②通過ogg本身的初始化方式,初始化全量數據到目標端,此方式通用於所有環境,但是速度相對較慢。
二、ogg環境搭建
ogg環境搭建並沒太大變化,同oracle中相似
1.源端Oracle數據庫中創建用戶 表空間 賦權
2.源端Oracle數據庫檢查歸檔,附加日誌開啓
3.源端目標端安裝軟件(其中目標端安裝ogg for bigdata軟件),創建相關目錄,開啓表級附加日誌
4.源端目標端創建mgr進程,添加檢查點,管理端口相同
GGSCI (db1) 1> edit params mgr
port 7809
DYNAMICPORTLIST 7810-8000
AUTOSTART EXTRACT *
AUTORESTART EXTRACT *
PURGEOLDEXTRACTS ./dirdat/*,usecheckpoints, minkeepdays 7
LAGREPORTHOURS 1
LAGINFOMINUTES 30
LAGCRITICALMINUTES 45
dblogin userid ogg, password ogg
add checkpointtable ogg.checkpoint
edit params ./GLOBALS
checkpointtable ogg.checkpoint
GGSCHEMA ogg
三、全量同步
1.源端創建初始化進程
GGSCI (db1) 2> edit params initkfk1
EXTRACT initkfk1
setenv (NLS_LANG=AMERICAN_AMERICA.ZHS16GBK)
USERID ogg,PASSWORD ogg
rmthost 192.168.1.111, mgrport 7809
RMTFILE ./dirdat/ia,maxfiles 999, megabytes 500
table user_ogg.*
--添加進程
GGSCI (db1) 3>add extract initkfk1,sourceistable
2.目標端kafka配置
--添加全量應用進程
GGSCI (kafka) 2> ADD replicat initkfk1,specialrun
GGSCI (kafka) 3> edit params initkfk1
SPECIALRUN
end runtime
setenv(NLS_LANG="AMERICAN_AMERICA.AL32UTF8")
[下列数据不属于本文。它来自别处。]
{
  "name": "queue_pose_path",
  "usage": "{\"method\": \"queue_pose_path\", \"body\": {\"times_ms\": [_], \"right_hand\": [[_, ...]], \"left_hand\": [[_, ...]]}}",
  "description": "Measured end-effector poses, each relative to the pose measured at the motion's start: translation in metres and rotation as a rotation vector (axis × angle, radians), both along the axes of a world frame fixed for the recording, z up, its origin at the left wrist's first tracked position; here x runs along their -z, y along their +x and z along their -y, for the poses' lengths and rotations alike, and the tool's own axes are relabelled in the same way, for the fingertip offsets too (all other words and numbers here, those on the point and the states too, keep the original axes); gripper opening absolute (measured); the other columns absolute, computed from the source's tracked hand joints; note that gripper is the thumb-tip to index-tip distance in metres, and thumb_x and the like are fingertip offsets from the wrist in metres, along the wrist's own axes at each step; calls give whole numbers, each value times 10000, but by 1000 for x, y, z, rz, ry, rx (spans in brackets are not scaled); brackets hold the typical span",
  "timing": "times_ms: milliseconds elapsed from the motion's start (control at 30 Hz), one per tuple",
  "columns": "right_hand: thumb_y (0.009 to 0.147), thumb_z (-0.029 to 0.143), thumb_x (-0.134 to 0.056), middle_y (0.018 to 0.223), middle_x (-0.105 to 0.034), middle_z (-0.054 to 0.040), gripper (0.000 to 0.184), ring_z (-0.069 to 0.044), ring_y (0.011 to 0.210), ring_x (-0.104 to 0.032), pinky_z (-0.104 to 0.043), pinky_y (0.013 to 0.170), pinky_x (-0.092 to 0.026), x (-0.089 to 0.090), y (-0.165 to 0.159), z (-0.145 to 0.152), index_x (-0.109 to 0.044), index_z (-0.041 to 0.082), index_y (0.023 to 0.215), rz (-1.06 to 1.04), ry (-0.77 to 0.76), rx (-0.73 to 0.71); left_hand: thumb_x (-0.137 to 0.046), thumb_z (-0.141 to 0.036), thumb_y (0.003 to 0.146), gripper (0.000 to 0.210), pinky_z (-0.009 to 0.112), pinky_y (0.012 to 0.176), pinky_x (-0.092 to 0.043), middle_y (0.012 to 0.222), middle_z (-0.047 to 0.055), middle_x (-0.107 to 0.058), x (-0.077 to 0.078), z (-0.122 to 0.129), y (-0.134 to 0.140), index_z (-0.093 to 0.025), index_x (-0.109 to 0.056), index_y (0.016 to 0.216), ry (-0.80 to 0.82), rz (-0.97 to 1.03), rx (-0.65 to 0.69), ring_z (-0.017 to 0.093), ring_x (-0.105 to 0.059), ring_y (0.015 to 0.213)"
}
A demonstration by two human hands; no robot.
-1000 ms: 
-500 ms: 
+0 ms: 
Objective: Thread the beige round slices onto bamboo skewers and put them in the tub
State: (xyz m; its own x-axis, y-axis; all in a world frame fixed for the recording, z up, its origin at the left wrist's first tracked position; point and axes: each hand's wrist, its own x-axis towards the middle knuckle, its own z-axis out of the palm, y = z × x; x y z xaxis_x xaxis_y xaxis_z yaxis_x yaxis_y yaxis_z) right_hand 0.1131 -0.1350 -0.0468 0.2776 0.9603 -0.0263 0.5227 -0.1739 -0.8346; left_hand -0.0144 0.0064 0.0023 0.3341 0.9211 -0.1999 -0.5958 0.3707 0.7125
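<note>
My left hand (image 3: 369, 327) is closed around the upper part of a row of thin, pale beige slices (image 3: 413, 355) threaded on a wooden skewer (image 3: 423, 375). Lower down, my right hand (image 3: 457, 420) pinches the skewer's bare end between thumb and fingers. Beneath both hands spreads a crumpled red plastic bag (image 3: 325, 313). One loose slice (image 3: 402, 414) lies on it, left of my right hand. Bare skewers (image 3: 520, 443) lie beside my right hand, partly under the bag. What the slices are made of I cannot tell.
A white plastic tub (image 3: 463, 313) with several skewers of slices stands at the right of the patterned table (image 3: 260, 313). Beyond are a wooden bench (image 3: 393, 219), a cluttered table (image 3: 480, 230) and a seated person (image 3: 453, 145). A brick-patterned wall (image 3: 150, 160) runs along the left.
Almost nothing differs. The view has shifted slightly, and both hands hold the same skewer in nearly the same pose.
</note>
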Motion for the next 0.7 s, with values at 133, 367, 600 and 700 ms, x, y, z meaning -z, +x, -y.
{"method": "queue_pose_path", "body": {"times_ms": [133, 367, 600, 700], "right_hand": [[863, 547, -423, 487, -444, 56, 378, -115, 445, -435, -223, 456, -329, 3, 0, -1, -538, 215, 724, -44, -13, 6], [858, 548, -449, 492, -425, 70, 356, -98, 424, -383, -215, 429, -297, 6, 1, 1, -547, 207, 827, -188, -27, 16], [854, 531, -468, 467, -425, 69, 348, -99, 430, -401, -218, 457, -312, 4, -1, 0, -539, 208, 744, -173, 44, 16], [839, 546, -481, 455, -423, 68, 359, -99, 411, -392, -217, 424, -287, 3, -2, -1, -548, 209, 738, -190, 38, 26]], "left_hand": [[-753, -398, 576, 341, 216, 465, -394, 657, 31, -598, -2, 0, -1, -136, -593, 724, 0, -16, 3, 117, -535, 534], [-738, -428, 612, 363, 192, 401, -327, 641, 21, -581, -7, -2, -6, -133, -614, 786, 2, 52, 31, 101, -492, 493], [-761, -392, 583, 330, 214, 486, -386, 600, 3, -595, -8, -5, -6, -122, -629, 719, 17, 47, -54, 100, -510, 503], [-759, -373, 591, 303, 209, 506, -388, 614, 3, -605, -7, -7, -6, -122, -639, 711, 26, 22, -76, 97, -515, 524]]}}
targetdb libfile libggjava.so set property=./dirprm/kafka.props
SOURCEDEFS ./dirdef/define_kfk1.txt
REPLACEBADCHAR SKIP
SOURCECHARSET OVERRIDE ISO-8859-1
EXTFILE ./dirdat/ia
reportcount every 1 minutes, rate
grouptransops 10000
map user.table, target user.table;
--修改kafka props文件
vi ./dirprm/kafka.props
gg.handlerlist=kafkahandler
gg.handler.kafkahandler.type=kafka
gg.handler.kafkahandler.format.includePrimaryKeys=true
gg.handler.kafkahandler.KafkaProducerConfigFile=custom_kafka_producer.properties
gg.handler.kafkahandler.topicName=test_ogg --舊版參數
#gg.handler.kafkahandler.topicMappingTemplate=test_ogg –-新版本參數
gg.handler.kafkahandler.format=json
gg.handler.kafkahandler.mode=op
gg.classpath=dirprm/:/kafka/libs/*:/ogg/:/ogg/lib/* --kafka 安裝的位置ogg安裝的位置
將./dirprm/kafka.props 文件複製到/ogg/AdapterExamples/big-data/kafka 目錄下--修改properties文件
vi ./dirprm/custom_kafka_producer.properties
bootstrap.servers=192.168.1.111:9092 ---kafka地址
acks=-1
compression.type=gzip
reconnect.backoff.ms=1000
value.serializer=org.apache.kafka.common.serialization.ByteArraySerializer
key.serializer=org.apache.kafka.common.serialization.ByteArraySerializer
batch.size=102400 --數據有堆積
linger.ms=10000 --數據傳輸kafka有延時
將./dirprm/custom_kafka_producer.properties 文件複製到/ogg/AdapterExamples/big-data/kafka
3.開啓全量同步
--啓動進程(在目標端中可看到ia trail文件)
GGSCI (db1) 4>start initkfk1
4.驗證全量同步數據
--驗證同步數據情況
cd /kafka
bin/kafka-console-consumer.sh --bootstrap-server 192.168.1.111:9092 --topic test_ogg --from-beginning
四、增量同步
1.創建增量抽取進程,此進程是在全量進程運行完畢之後纔會開始工作的,在全量進程運行過程中它的狀態爲STARTING,
GGSCI (db1) 5> view params E_KFK1
extract E_KFK1
setenv (NLS_LANG=AMERICAN_AMERICA.ZHS16GBK)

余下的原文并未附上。